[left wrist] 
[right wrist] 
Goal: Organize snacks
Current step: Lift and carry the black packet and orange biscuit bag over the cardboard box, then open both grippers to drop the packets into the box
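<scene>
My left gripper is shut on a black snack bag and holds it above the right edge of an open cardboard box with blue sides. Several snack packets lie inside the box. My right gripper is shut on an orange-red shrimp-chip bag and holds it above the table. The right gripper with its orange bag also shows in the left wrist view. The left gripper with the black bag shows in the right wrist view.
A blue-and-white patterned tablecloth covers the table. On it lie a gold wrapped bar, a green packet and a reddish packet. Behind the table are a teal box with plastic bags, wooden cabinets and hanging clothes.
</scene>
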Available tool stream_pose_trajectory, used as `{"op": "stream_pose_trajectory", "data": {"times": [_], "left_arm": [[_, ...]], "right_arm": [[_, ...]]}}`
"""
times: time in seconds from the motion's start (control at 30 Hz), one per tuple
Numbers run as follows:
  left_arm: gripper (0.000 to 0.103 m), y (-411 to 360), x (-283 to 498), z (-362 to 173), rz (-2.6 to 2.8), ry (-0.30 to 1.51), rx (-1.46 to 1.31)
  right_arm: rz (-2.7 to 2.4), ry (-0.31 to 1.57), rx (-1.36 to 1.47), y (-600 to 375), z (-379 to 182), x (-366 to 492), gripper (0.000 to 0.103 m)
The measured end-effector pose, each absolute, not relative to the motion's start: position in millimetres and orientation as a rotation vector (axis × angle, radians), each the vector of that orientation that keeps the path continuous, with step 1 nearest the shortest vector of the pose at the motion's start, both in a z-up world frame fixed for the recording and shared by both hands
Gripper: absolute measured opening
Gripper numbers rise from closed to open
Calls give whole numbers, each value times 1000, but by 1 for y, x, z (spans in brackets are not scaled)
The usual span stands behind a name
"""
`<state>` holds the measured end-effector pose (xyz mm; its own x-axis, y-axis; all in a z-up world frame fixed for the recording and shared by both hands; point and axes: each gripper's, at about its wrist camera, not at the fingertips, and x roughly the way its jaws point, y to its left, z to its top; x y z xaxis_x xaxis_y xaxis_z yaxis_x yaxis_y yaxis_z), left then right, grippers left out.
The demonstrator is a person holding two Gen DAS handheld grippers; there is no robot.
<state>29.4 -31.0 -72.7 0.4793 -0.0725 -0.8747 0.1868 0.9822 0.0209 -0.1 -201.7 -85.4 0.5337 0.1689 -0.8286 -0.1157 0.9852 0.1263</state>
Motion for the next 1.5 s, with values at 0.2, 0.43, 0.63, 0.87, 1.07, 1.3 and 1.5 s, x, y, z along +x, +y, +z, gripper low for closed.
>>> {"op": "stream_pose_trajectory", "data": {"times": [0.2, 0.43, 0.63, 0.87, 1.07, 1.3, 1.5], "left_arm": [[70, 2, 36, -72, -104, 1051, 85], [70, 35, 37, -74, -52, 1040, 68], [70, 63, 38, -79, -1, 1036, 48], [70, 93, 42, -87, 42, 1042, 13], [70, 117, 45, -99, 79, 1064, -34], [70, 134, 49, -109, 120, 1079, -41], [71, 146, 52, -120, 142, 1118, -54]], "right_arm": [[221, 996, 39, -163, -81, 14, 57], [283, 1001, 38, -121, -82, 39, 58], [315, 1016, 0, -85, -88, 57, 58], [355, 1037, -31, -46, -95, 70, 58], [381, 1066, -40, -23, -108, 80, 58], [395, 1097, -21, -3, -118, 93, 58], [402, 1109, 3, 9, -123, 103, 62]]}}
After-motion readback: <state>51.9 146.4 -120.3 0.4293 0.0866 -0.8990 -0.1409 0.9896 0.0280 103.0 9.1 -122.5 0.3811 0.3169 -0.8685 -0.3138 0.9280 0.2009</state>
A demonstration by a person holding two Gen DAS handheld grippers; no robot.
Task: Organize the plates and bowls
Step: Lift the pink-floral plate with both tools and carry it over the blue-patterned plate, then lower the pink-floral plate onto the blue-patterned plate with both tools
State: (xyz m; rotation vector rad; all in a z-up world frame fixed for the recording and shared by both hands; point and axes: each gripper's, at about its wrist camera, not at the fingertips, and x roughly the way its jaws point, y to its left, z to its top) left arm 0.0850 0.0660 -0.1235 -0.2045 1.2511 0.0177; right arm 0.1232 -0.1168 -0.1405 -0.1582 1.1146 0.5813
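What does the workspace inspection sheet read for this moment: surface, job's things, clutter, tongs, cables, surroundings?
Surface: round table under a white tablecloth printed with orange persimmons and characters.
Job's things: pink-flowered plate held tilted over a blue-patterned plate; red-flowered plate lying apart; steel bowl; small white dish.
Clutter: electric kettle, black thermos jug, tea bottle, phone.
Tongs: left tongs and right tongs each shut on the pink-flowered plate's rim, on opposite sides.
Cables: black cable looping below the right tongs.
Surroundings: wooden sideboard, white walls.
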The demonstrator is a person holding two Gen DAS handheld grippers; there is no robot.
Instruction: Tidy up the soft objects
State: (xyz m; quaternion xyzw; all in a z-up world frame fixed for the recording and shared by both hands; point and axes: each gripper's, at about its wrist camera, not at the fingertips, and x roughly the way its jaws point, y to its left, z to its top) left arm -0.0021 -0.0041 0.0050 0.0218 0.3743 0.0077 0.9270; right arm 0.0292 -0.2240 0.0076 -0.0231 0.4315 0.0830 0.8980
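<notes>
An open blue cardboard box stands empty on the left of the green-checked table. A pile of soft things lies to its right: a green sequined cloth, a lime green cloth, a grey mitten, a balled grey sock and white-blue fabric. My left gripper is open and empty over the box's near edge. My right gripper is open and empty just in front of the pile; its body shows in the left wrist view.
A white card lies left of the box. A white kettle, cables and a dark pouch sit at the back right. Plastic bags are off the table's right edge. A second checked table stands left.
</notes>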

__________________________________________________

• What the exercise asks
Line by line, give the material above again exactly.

• Exercise response
[left wrist] 
[right wrist] 
Goal: Organize snacks
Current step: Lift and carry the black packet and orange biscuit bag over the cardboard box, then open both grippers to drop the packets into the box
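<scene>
My left gripper is shut on a black snack bag and holds it above the right edge of an open cardboard box with blue sides. Several snack packets lie inside the box. My right gripper is shut on an orange-red shrimp-chip bag and holds it above the table. The right gripper with its orange bag also shows in the left wrist view. The left gripper with the black bag shows in the right wrist view.
A blue-and-white patterned tablecloth covers the table. On it lie a gold wrapped bar, a green packet and a reddish packet. Behind the table are a teal box with plastic bags, wooden cabinets and hanging clothes.
</scene>
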Available tool stream_pose_trajectory, used as `{"op": "stream_pose_trajectory", "data": {"times": [_], "left_arm": [[_, ...]], "right_arm": [[_, ...]]}}`
"""
times: time in seconds from the motion's start (control at 30 Hz), one per tuple
Numbers run as follows:
  left_arm: gripper (0.000 to 0.103 m), y (-411 to 360), x (-283 to 498), z (-362 to 173), rz (-2.6 to 2.8), ry (-0.30 to 1.51), rx (-1.46 to 1.31)
  right_arm: rz (-2.7 to 2.4), ry (-0.31 to 1.57), rx (-1.36 to 1.47), y (-600 to 375), z (-379 to 182), x (-366 to 492), gripper (0.000 to 0.103 m)
The measured end-effector pose, each absolute, not relative to the motion's start: position in millimetres and orientation as a rotation vector (axis × angle, radians), each the vector of that orientation that keeps the path continuous, with step 1 nearest the shortest vector of the pose at the motion's start, both in a z-up world frame fixed for the recording and shared by both hands
Gripper: absolute measured opening
Gripper numbers rise from closed to open
Calls give whole numbers, each value times 1000, but by 1 for y, x, z (spans in brackets are not scaled)
The usual span stands behind a name
"""
`<state>` holds the measured end-effector pose (xyz mm; its own x-axis, y-axis; all in a z-up world frame fixed for the recording and shared by both hands; point and axes: each gripper's, at about its wrist camera, not at the fingertips, and x roughly the way its jaws point, y to its left, z to its top; x y z xaxis_x xaxis_y xaxis_z yaxis_x yaxis_y yaxis_z), left then right, grippers left out.
The demonstrator is a person holding two Gen DAS handheld grippers; there is no robot.
<state>29.4 -31.0 -72.7 0.4793 -0.0725 -0.8747 0.1868 0.9822 0.0209 -0.1 -201.7 -85.4 0.5337 0.1689 -0.8286 -0.1157 0.9852 0.1263</state>
Motion for the next 1.5 s, with values at 0.2, 0.43, 0.63, 0.87, 1.07, 1.3 and 1.5 s, x, y, z along +x, +y, +z, gripper low for closed.
>>> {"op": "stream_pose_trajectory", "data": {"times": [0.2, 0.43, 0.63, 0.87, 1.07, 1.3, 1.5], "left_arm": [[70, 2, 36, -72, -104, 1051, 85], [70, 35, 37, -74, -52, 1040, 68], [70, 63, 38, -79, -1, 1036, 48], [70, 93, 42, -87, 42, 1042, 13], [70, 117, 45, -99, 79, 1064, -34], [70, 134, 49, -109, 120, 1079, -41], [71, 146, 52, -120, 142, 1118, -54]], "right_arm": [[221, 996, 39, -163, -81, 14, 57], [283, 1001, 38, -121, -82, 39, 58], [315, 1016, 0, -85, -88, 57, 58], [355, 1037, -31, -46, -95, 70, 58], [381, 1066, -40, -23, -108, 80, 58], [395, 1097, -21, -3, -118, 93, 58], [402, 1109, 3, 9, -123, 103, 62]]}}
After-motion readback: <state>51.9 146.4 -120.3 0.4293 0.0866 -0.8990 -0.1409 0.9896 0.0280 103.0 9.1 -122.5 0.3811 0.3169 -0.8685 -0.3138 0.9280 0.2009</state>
A demonstration by a person holding two Gen DAS handheld grippers; no robot.
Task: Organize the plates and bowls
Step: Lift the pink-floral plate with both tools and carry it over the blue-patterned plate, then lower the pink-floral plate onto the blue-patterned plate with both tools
State: (xyz m; rotation vector rad; all in a z-up world frame fixed for the recording and shared by both hands; point and axes: each gripper's, at about its wrist camera, not at the fingertips, and x roughly the way its jaws point, y to its left, z to its top) left arm 0.0850 0.0660 -0.1235 -0.2045 1.2511 0.0177; right arm 0.1232 -0.1168 -0.1405 -0.1582 1.1146 0.5813
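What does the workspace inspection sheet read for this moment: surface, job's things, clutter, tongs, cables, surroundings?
Surface: round table under a white tablecloth printed with orange persimmons and characters.
Job's things: pink-flowered plate held tilted over a blue-patterned plate; red-flowered plate lying apart; steel bowl; small white dish.
Clutter: electric kettle, black thermos jug, tea bottle, phone.
Tongs: left tongs and right tongs each shut on the pink-flowered plate's rim, on opposite sides.
Cables: black cable looping below the right tongs.
Surroundings: wooden sideboard, white walls.
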The demonstrator is a person holding two Gen DAS handheld grippers; there is no robot.
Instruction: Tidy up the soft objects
State: (xyz m; quaternion xyzw; all in a z-up world frame fixed for the recording and shared by both hands; point and axes: each gripper's, at about its wrist camera, not at the fingertips, and x roughly the way its jaws point, y to its left, z to its top) left arm -0.0021 -0.0041 0.0050 0.0218 0.3743 0.0077 0.9270; right arm 0.0292 -0.2240 0.0076 -0.0231 0.4315 0.0830 0.8980
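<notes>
An open blue cardboard box stands empty on the left of the green-checked table. A pile of soft things lies to its right: a green sequined cloth, a lime green cloth, a grey mitten, a balled grey sock and white-blue fabric. My left gripper is open and empty over the box's near edge. My right gripper is open and empty just in front of the pile; its body shows in the left wrist view.
A white card lies left of the box. A white kettle, cables and a dark pouch sit at the back right. Plastic bags are off the table's right edge. A second checked table stands left.
</notes>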

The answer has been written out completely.